Des camions devant une maison.

Des camionneurs se sont rassemblés devant le bureau du ministre Mathieu Lacombe, lundi matin.

Photo : Radio-Canada / Christian Milette

Radio-Canada

À travers la province, les transporteurs en vrac membres de l'Association nationale des camionneurs artisans inc. (ANCAI) manifestent, lundi, notamment en raison de la hausse des prix du carburant qui nuit à leur activité.

En Outaouais, les membres de l’ANCAI manifestent devant le bureau du ministre de la Famille, député de Papineau et ministre responsable de la région, Mathieu Lacombe.

Ils dénoncent une situation devenue insupportable pour leur profession.

Déjà aux prises avec un Recueil de tarifs du ministère [des Transports] qui est irréaliste et désuet, les membres de l'ANCAI ont perdu 0,60 $ par litre de carburant au cours du mois de mars 2022. Chaque heure travaillée est présentement déficitaire, ce qui place ces petites entreprises dans une position financière précaire, indique l’association dans un avis aux médias diffusé jeudi dernier.

« Ce qu’on demande au ministère, c’est compenser nous à la juste valeur. »

— Une citation de  Gaétan Légaré, directeur général de l'Association nationale des camionneurs artisans inc.

L’ANCAI, qui regroupe 5200 membres, soit quelque 8000 camions, estime injustifiable l'inertie du ministère des Transports à prendre ses responsabilités et à assumer l'explosion des prix du carburant.

Des camions devant le bureau du député de Papineau Mathieu Lacombe.

Les transporteurs considèrent également que le Ministère, dont les tarifs de transport de son Recueil sont basés sur un prix du carburant dépassé, est complètement déconnecté de la réalité.

Photo : Radio-Canada / Christian Milette

Les transporteurs considèrent également que le Ministère, dont les tarifs de transport de son Recueil sont basés sur un prix du carburant dépassé, est complètement déconnecté de la réalité.

Ils réclament que les tarifs de transport en vrac du ministère des Transports soient augmentés de manière à représenter les coûts réels de 2022, et ce, de toute urgence.

La méthode de compensation pour le carburant du Ministère n’a plus aucun sens. Au mois de mars, on mangeait environ 60 sous du litre. À 300 litres par jour, c’était 180 pièces de moins de revenus, par jour. Les gens ne sont pas capables de supporter ça. Et au mois de mai, si ça continue, ça va être au-delà d’un dollar par litre. Les gens sont au bout du rouleau. Et d’autant plus que quand on travaille pour le ministère des Transports, on n’est jamais payé avant 45 jours. Donc imaginez ce que je dois financer pour attendre ma paie. Ça n’a aucun sens, enrage le directeur général de l'ANCAI, Gaétan Légaré, en entrevue, lundi. Les camionneurs sont tannés, ils ne sont plus capables. À un moment, il faut que ça s’arrête.

Le Ministère promet des solutions

Du côté du ministère des Transports, on assure être très attentif à la situation et comprendre la période très délicate que traversent les transporteurs.

C’est un contexte qui est exceptionnel, rappelle Gilles Payer, relationniste-porte-parole au ministère des Transports du Québec (MTQ). Le ministère est très très sensible au fait que la hausse est fulgurante et qu’il y a des moyens qui s’imposent le plus rapidement possible.

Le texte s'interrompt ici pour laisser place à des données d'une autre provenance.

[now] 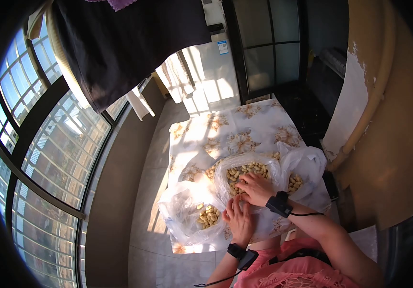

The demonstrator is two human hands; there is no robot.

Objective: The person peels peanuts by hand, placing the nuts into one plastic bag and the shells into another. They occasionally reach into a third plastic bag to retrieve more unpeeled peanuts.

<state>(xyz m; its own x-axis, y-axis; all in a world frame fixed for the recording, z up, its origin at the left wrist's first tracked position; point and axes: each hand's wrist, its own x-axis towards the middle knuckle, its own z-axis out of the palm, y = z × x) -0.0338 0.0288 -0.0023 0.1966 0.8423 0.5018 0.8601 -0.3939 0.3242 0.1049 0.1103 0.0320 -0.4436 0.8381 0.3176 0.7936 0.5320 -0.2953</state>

M. Payer explique que la province a conclu une entente, depuis 2008, avec l'ANCAI qui prévoit une carte de tarif avec les camionneurs, avec un prix de référence annuel, qui varie si on parle de transport de vrac ou de transport de sel de déglaçage, l’hiver, par exemple. Le tarif qui est actuellement appliqué a été fixé en novembre dernier.

Maintenant, on sait que le prix du carburant, l’essence, ce sont des prix qui fluctuent, alors il y a un mécanisme qui est aussi en place depuis plusieurs années [...]. Ce tarif, lorsqu’il augmente ou dépasse de plus de 10 % du prix de référence - donc le prix qui a été établi - il y a un mécanisme mensuel qui est en place, qui prévoit des facteurs pour compenser [...] pour atténuer les effets.

Le porte-parole du MTQ reconnaît toutefois que la situation actuelle nécessite d'autres solutions.

Il y en a une de compensation, mais c’est sûr que [la hausse des prix] est tellement importante, tellement subie, qu’on peut comprendre qu’il faut faire des choses plus rapidement, mais le ministère des Transports s’y applique, assure-t-il, indiquant que des solutions à court et moyen terme sont à l'étude. Il s’agit de s’entendre sur comment on module les tarifs et dans quelle grandeur. [...] Mais la discussion est ouverte et le ministère des Transports n’est pas fermé du tout [...] Les discussions ne se passent peut-être pas à la vitesse que l’industrie du camionnage le voudrait, mais les conditions changent rapidement aussi.

L’ANCAI envisage d'autres actions si la manifestation de lundi ne produit pas les résultats escomptés, comme des interventions lors d'activités politiques ou d'annonces publiques.

Oui, les relations sont bonnes, mais c’est rien que des belles paroles. Les choses n’avancent pas. [...] Y a rien qui bouge, dénonce M. Légaré. On donne la chance aux coureurs [...]. Mais à l’avenir, les ministres qui vont sortir, car là ils s’en vont en élection [...], on va les suivre de près, ils vont nous trouver fatigants, promet-il.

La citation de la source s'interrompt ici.